THE PROBLEM: Drop the pictures and repeat the remaining data exactly.

_ _ _ _ _ _ _

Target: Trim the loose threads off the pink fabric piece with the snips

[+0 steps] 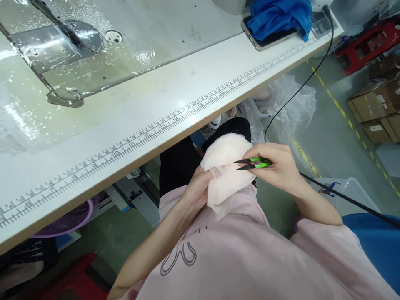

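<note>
A pale pink, rounded fabric piece (229,148) like a padded cup lies over my lap, with a thin sheer layer at its lower left. My left hand (198,187) is closed on its left edge, thumb on top. In my right hand (278,164) is a pair of thread snips (259,163) with green handles and black blades. The blades point left over the fabric, their tips slightly apart. My right fingers are wrapped around the handles near the fabric's right edge.
A white table edge with a printed ruler (175,121) runs across in front of me. On it are a sewing machine's metal plate (59,43), a phone (259,41) and a blue cloth (281,16). A black cable (300,89) hangs at right, near cardboard boxes (375,104).
</note>
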Motion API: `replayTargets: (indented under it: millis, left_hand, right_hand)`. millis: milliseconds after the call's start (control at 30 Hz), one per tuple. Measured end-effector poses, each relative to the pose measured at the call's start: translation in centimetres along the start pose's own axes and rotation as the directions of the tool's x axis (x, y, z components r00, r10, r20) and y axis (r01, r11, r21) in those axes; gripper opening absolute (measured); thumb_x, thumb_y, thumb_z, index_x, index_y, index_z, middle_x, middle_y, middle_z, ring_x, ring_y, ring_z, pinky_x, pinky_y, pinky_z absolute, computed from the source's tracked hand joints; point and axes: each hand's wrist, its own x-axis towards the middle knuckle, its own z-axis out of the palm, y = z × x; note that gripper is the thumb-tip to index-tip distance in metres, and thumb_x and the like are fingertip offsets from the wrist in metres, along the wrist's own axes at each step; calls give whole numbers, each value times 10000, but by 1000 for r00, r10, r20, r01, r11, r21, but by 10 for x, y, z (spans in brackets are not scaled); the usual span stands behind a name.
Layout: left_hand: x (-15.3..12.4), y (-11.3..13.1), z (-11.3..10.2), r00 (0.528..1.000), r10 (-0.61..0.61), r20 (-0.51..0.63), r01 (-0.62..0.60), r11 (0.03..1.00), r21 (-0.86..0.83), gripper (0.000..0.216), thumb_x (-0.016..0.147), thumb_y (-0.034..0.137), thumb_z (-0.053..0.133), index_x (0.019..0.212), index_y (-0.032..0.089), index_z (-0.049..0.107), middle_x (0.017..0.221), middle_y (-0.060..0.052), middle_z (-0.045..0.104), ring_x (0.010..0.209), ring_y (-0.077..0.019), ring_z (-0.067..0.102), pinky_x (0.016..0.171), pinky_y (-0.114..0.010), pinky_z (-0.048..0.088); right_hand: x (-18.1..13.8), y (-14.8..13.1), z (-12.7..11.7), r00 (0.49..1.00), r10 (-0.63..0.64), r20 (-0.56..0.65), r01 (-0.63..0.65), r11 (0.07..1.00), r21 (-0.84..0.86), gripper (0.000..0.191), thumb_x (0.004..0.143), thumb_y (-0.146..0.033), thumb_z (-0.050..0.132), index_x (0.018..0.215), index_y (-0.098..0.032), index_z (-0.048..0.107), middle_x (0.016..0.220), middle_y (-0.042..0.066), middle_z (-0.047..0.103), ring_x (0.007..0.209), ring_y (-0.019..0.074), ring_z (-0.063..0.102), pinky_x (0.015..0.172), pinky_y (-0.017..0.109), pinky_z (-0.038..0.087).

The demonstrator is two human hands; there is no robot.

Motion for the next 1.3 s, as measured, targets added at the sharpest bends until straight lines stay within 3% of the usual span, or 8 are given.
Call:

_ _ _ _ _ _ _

YOUR RESPONSE:
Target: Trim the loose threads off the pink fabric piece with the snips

[+0 steps] 

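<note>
A pale pink, rounded fabric piece (229,148) like a padded cup lies over my lap, with a thin sheer layer at its lower left. My left hand (198,187) is closed on its left edge, thumb on top. In my right hand (278,164) is a pair of thread snips (259,163) with green handles and black blades. The blades point left over the fabric, their tips slightly apart. My right fingers are wrapped around the handles near the fabric's right edge.
A white table edge with a printed ruler (175,121) runs across in front of me. On it are a sewing machine's metal plate (59,43), a phone (259,41) and a blue cloth (281,16). A black cable (300,89) hangs at right, near cardboard boxes (375,104).
</note>
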Motion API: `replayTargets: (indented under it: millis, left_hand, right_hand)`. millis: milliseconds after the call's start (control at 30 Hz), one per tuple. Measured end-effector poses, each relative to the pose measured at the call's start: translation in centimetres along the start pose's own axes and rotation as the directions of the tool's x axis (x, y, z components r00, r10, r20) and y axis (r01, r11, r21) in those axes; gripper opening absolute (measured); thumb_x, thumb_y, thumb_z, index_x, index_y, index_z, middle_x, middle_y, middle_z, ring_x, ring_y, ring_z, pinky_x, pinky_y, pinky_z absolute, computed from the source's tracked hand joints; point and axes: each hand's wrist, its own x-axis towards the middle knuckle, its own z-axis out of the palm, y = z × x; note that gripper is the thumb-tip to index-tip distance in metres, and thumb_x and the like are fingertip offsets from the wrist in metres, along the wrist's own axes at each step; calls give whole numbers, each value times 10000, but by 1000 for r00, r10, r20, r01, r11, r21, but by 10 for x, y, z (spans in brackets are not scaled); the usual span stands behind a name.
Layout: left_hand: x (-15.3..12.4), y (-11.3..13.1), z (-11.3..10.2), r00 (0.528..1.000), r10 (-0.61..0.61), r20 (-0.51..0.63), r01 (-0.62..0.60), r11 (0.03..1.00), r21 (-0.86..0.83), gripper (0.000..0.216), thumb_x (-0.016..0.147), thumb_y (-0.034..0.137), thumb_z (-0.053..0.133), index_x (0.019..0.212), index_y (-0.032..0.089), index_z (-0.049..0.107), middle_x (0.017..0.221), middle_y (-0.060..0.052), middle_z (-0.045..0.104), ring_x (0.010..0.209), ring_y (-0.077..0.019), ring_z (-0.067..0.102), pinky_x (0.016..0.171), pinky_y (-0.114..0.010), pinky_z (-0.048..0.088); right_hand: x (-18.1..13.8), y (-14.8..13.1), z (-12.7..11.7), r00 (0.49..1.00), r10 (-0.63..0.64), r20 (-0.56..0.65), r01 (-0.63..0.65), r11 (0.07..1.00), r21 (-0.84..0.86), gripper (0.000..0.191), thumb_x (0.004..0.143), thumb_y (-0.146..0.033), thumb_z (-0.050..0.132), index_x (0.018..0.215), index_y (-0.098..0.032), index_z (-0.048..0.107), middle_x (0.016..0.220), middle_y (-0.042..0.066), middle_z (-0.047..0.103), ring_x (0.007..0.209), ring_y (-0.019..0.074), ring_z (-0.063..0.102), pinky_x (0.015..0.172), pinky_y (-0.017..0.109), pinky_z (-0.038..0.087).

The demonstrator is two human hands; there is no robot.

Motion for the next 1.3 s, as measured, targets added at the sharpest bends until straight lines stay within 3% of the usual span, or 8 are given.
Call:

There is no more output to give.